Work instructions =
Could you return the full listing below exactly as it appears?

Given data =
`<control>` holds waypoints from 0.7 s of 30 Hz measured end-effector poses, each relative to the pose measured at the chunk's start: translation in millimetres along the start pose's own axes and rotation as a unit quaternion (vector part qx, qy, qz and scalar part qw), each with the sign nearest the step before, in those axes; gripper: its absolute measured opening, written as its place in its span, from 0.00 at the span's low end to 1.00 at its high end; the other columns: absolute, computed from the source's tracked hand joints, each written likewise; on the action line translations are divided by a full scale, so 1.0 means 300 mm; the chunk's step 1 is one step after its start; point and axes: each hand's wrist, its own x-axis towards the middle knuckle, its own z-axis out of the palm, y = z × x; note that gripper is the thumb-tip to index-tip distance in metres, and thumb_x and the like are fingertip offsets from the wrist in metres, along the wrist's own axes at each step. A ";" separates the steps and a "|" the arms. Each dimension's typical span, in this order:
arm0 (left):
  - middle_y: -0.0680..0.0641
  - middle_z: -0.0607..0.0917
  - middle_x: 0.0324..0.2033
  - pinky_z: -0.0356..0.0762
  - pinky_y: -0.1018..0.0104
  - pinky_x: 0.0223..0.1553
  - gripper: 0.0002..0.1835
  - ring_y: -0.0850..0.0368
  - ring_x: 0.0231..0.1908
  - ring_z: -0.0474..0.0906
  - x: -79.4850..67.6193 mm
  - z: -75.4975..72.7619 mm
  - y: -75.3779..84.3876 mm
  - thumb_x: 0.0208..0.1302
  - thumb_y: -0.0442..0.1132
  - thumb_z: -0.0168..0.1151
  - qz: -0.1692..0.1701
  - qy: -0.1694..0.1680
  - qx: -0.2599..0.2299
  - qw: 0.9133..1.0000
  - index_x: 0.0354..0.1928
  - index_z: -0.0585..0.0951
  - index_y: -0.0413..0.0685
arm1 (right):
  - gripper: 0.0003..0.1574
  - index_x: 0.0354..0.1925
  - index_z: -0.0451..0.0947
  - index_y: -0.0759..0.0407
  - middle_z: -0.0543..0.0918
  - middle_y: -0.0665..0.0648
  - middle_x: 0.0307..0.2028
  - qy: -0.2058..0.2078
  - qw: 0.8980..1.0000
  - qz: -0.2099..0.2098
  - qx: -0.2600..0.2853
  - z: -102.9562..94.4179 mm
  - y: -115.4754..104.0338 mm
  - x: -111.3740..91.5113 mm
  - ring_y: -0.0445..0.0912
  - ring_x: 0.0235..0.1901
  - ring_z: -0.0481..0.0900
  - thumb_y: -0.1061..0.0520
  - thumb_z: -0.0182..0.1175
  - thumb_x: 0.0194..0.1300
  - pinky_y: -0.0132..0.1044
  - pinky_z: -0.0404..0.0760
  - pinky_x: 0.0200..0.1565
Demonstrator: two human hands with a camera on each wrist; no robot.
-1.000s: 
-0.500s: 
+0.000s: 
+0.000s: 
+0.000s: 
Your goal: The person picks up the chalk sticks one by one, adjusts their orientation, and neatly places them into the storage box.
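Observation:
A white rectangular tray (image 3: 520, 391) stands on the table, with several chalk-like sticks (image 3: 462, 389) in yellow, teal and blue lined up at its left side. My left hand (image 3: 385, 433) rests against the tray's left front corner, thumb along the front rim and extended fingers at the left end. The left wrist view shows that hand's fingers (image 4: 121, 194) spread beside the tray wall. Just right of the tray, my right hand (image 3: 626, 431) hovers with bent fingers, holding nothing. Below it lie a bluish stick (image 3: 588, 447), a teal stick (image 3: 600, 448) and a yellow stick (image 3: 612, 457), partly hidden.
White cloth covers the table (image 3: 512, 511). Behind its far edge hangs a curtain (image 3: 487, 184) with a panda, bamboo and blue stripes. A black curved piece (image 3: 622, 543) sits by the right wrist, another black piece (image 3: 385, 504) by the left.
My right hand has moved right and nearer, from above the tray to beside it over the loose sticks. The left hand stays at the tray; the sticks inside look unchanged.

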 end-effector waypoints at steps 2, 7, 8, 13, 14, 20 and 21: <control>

Exercise response =
`<control>` holds waypoints from 0.7 s of 30 Hz measured end-effector poses, each relative to the pose measured at the chunk's start: translation in millimetres along the start pose's own axes and rotation as a unit quaternion (vector part qx, qy, qz and scalar part qw), each with the sign nearest the step before, in those axes; gripper: its absolute measured opening, written as its place in its span, from 0.00 at the span's low end to 1.00 at its high end; the other columns: absolute, computed from the source's tracked hand joints, each written likewise; on the action line translations are divided by a full scale, so 1.0 means 300 mm; the chunk's step 1 is one step after its start; point and axes: each hand's wrist, its own x-axis towards the middle knuckle, its own z-axis out of the palm, y = z × x; note that gripper is the thumb-tip to index-tip distance in metres, and thumb_x and the like are fingertip offsets from the wrist in metres, along the wrist's own axes at each step. A ";" separates the steps and a "|" the arms. Each dimension's typical span, in this order:
arm0 (left):
  - middle_y: -0.0680..0.0641
  - middle_z: -0.0607..0.0917
  - middle_x: 0.0324..0.2033
  - pinky_z: -0.0356..0.0762
  - pinky_y: -0.1018..0.0104
  - pinky_x: 0.0223..0.1553
  - gripper: 0.0002..0.1835
  - ring_y: -0.0850..0.0368
  - ring_x: 0.0231..0.1908
  - ring_z: -0.0474..0.0906
  - x: -79.4850..67.6193 mm
  - z: -75.4975..72.7619 mm
  - y: -75.3779..84.3876 mm
  - thumb_x: 0.0208..0.1302
  - thumb_y: -0.0442..0.1132
  - thumb_z: -0.0168..0.1151
  - qz: -0.1692..0.1701
  - qy: -0.1694..0.1680
  - qx: -0.2599..0.2299
  - qw: 0.9133..1.0000
  - index_x: 0.0354..0.1928
  - index_z: -0.0585..0.0951
  - index_y: -0.0413..0.0685
arm1 (right):
  - gripper: 0.0003..0.1574
  - index_x: 0.0354..0.1925
  - index_z: -0.0451..0.0947
  - index_y: -0.0759..0.0407
  - middle_z: -0.0543..0.0918
  - middle_y: -0.0665..0.0648
  - middle_x: 0.0307..0.2028
  - qy: -0.2058..0.2078
  - qw: 0.8980..1.0000
  - qz: -0.2099..0.2098
  - qx: -0.2600..0.2853
  - z: -102.9562..94.4179 mm
  - y: -115.4754..104.0338 mm
  - x: -111.3740..91.5113 mm
  - ring_y: -0.0445..0.0912
  - ring_x: 0.0235..0.1901
  - ring_z: -0.0481..0.0900
  - thumb_y: -0.1061..0.0520
  - thumb_z: -0.0182..0.1175
  - thumb_x: 0.0194..0.1300
  - pinky_y: -0.0132..0.1044
  - pinky_z: -0.0404..0.0760
  - pinky_x: 0.0200..0.1565
Demonstrator: two human hands with a camera on each wrist; no robot.
-1.000s: 
-0.500s: 
+0.000s: 
+0.000s: 
+0.000s: 
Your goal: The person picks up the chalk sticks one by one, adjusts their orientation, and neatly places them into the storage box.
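Observation:
A white rectangular tray (image 3: 520, 391) stands on the table, with several chalk-like sticks (image 3: 462, 389) in yellow, teal and blue lined up at its left side. My left hand (image 3: 385, 433) rests against the tray's left front corner, thumb along the front rim and extended fingers at the left end. The left wrist view shows that hand's fingers (image 4: 121, 194) spread beside the tray wall. Just right of the tray, my right hand (image 3: 626, 431) hovers with bent fingers, holding nothing. Below it lie a bluish stick (image 3: 588, 447), a teal stick (image 3: 600, 448) and a yellow stick (image 3: 612, 457), partly hidden.
White cloth covers the table (image 3: 512, 511). Behind its far edge hangs a curtain (image 3: 487, 184) with a panda, bamboo and blue stripes. A black curved piece (image 3: 622, 543) sits by the right wrist, another black piece (image 3: 385, 504) by the left.
My right hand has moved right and nearer, from above the tray to beside it over the loose sticks. The left hand stays at the tray; the sticks inside look unchanged.
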
 end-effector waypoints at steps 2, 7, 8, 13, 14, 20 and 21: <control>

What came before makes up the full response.